Nächste Mitgliederversammlung:
Dienstag, den 17.12.2024 um 17h
Wir wollen das Betreuungsrecht in struktureller Hinsicht verbessern und damit das Selbstbestimmungsrecht hilfebedürftiger Erwachsener bedarfsgerecht stärken. Wir werden das Vormundschaftsrecht modernisieren.

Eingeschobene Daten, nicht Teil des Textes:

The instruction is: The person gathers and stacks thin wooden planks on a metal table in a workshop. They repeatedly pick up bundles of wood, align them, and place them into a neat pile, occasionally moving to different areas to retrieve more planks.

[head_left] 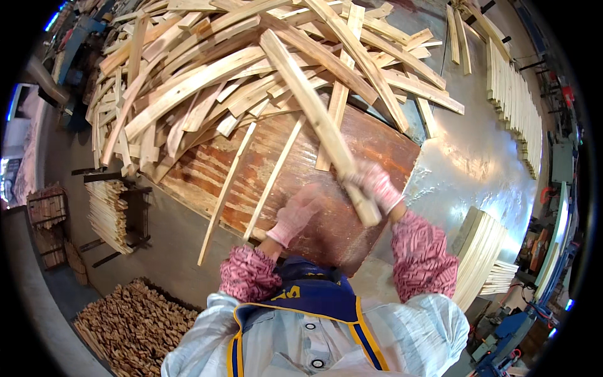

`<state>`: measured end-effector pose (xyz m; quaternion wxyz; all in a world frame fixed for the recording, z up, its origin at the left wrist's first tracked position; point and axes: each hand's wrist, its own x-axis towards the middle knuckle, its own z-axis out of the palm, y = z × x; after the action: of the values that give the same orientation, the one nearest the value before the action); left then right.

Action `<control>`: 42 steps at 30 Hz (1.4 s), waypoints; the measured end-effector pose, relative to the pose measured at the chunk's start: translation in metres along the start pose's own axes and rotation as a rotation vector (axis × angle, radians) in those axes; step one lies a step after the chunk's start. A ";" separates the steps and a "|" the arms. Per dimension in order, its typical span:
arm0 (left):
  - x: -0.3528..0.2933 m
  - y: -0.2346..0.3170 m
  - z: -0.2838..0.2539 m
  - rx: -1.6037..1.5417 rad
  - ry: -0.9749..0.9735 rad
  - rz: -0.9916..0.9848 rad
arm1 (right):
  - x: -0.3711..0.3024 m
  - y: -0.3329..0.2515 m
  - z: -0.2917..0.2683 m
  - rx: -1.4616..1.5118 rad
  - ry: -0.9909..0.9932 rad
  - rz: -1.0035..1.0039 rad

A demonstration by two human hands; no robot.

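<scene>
Wooden board, long, narrow and straight-edged, runs slantwise over the middle of the worktable, its near end close to the person and its far end in front of the heap of lumber. Whether that far end rests on the heap or is lifted clear of it, I cannot tell. The wood is pale yellow, with a slightly warmer tone along the broad face, and its side edge shows as a narrow band. The near end is cut off square and looks a little blurred.

The right hand, in a pinkish-white glove, grips the board near that end, its fingers closed over the edge. The left hand, gloved likewise, is apart from the board, above the reddish-brown tabletop; it is too blurred to tell how its fingers are set. Just beyond it lies a thin strip, and farther left a second strip juts past the table edge.

The tabletop is worn and streaked with lighter patches. To its right spreads a shiny metal surface, with a stack of pale boards near the right forearm.
</scene>
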<state>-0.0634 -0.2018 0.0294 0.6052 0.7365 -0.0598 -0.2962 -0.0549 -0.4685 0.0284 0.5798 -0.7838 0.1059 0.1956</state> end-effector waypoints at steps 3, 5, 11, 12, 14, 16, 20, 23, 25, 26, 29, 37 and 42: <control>0.011 -0.007 0.031 -0.689 -0.140 -0.223 | 0.003 0.001 0.019 -0.175 -0.008 -0.119; 0.007 -0.007 0.035 -0.749 0.045 -0.293 | 0.039 -0.026 0.009 -0.522 0.288 -0.197; -0.025 -0.008 -0.015 0.016 0.368 -0.385 | 0.143 -0.104 -0.035 -1.007 0.590 0.057; -0.038 -0.024 -0.021 -0.186 0.452 -0.269 | 0.143 -0.108 -0.030 -0.953 0.565 0.013; -0.073 -0.036 -0.052 0.412 0.533 -0.042 | 0.127 -0.113 -0.020 -0.878 0.448 0.126; -0.102 -0.024 -0.068 0.761 0.503 0.076 | 0.109 -0.031 -0.030 -0.739 0.685 -0.383; -0.180 -0.078 -0.079 1.026 0.521 0.010 | -0.005 -0.054 0.040 0.888 0.100 0.029; -0.197 -0.107 -0.084 1.119 0.490 -0.007 | -0.057 -0.040 0.079 0.955 0.040 0.195; -0.182 -0.101 -0.090 0.954 0.442 -0.152 | -0.075 0.004 0.117 0.724 0.095 0.097; -0.173 -0.111 -0.099 1.005 0.441 -0.039 | -0.082 0.031 0.132 0.202 0.172 0.056; -0.151 -0.106 -0.103 1.055 0.419 0.028 | -0.110 0.012 0.200 -0.202 0.129 0.154; -0.133 -0.100 -0.075 0.963 0.372 0.009 | -0.048 -0.026 0.248 -0.603 -0.395 -0.046; -0.130 -0.074 -0.070 1.095 0.349 0.008 | 0.086 0.003 0.057 -1.126 0.820 -0.369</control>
<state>-0.1538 -0.0652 0.0147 0.1375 0.9803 -0.1066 -0.0937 0.0105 -0.4105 -0.0253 0.0249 -0.9793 0.0640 -0.1905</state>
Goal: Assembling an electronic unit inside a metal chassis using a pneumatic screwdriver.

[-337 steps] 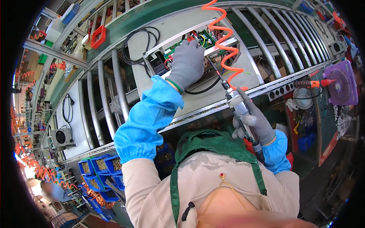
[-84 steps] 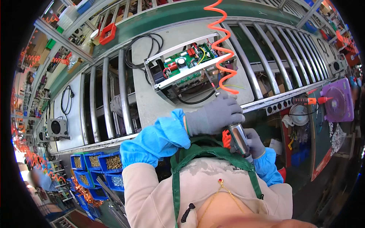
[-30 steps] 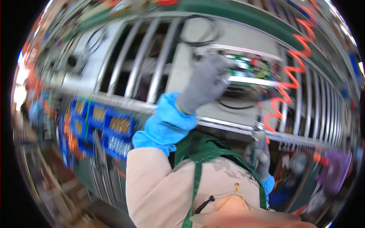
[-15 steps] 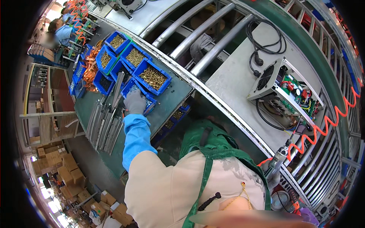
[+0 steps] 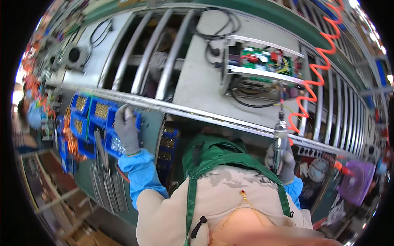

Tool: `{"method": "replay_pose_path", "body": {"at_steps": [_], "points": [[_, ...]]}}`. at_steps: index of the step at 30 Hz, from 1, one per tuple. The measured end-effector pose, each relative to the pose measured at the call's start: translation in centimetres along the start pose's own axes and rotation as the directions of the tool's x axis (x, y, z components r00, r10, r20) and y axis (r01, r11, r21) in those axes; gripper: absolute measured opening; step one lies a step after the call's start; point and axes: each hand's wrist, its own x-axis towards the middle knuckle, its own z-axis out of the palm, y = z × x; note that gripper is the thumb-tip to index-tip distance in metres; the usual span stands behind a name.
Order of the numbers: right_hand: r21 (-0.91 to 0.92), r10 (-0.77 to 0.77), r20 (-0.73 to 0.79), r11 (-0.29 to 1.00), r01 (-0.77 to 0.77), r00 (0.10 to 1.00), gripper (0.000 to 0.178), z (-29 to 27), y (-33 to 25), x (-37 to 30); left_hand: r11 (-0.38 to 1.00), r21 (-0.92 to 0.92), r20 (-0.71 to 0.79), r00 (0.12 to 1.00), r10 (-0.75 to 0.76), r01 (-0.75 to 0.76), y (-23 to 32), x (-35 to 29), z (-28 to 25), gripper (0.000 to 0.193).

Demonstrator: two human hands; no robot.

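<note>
My left hand [image 5: 127, 131], in a grey glove, is over a blue bin [image 5: 138, 119] at the near right of the bin group. Its fingers are bent together, and whatever they hold is hidden. Beside the wrist sits another blue bin with small silvery parts [image 5: 115, 144]. My right hand [image 5: 287, 162], gloved too, grips a powered screwdriver [image 5: 281, 137] whose bit points away from me. Beyond its tip, an open metal-framed unit with a green circuit board [image 5: 262, 59] rests on a grey board [image 5: 193, 88].
More blue bins hold brass screws [image 5: 100, 110] and copper-coloured parts [image 5: 74, 137]. Long metal strips [image 5: 108, 184] lie left of my left forearm. A metal rail [image 5: 197, 111] runs before me, with rollers [image 5: 141, 61] beyond. An orange coiled hose [image 5: 316, 80] hangs at right.
The view has swung round, so the bench and unit appear turned. My left hand has moved from the silvery-parts bin to the neighbouring bin. My right hand on the screwdriver now shows clearly.
</note>
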Motion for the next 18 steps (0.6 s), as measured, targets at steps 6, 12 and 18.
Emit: {"method": "replay_pose_path", "body": {"at_steps": [6,12,18], "points": [[-0.025,0.015,-0.047,1.000,-0.016,0.999,0.098,1.8,-1.0,-0.7,0.771,-0.574,0.736,0.587,0.337,0.276,17.5,-1.3,14.5,0.022],[0.017,-0.014,-0.040,1.000,0.015,0.999,0.088,2.5,-1.0,-0.8,0.806,-0.537,0.777,0.226,0.587,-0.249,26.5,-2.4,25.4,0.021],[0.030,0.002,-0.046,1.000,-0.001,0.999,0.098,2.9,-1.1,-1.1,0.743,-0.429,0.873,-0.023,0.488,-0.513,27.2,-1.2,30.1,0.022]]}}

Da diese Formulierung interpretationsoffen ist, unterstellten wir, dass die große Koalition (GroKo) beabsichtigt, in dieser Legislaturperiode die derzeitige Entmündigungspraxis endlich zu einem Betreuungsrecht werden lassen will, das diesen Namen verdient und den Buchstaben und dem Geist der UN-Behindertenrechtskonvention (BRK) gerecht wird.
Dafür müsste in einer Novellierung der § 1896 Abs. 1a BGB nur der Satz: “Gegen den freien Willen des Volljährigen darf ein Betreuer nicht bestellt werden” durch diesen Gesetzestext ersetzt werden:
Gegen den erklärten [oder natürlichen] Willen des Volljährigen darf eine Betreuung weder eingerichtet noch aufrechterhalten werden.
1992 wurde zwar der Bezeichnung nach die Entmündigung eines Erwachsenen in “Betreuung” umgewandelt, aber der Kern von Entmündigung wurde beibehalten: Die rechtliche Stellvertretung durch einen Vormund – eben nur schönfärberisch “Betreuer” genannt – konnte unverändert gegen den Willen der Betroffenen richterlich verordnet werden, wurde also regelmäßig zu einer Zwangs”betreuung”. Im Gegensatz zu der mit dieser Gesetzesänderung angeblich geplanten Stärkung der Rechte Betroffener, bewirkte das irreführende Wort “Betreuung” statt Entmündigung, dass die Betroffenen geblendet von der umgangssprachlichen Bedeutung des Wortes Betreuung annahmen, der Betreuer sei treu zum Betreuten und verkannten, dass er mit Zwang aufoktroyiert wurde oder zumindest auch gegen den Willen beibehalten werden konnte. So getäuscht stimmten viele arglos ihrer Entmündigung zu und gerieten in eine „Betreuungs“falle, aus der es so gut wie kein Entkommen mehr gab. Deshalb hat sich die Zahl der Entmündigten von ca. 600.000 im Jahre 1992 auf über 1,3 Millionen Ende 2011 mehr als verdoppelt.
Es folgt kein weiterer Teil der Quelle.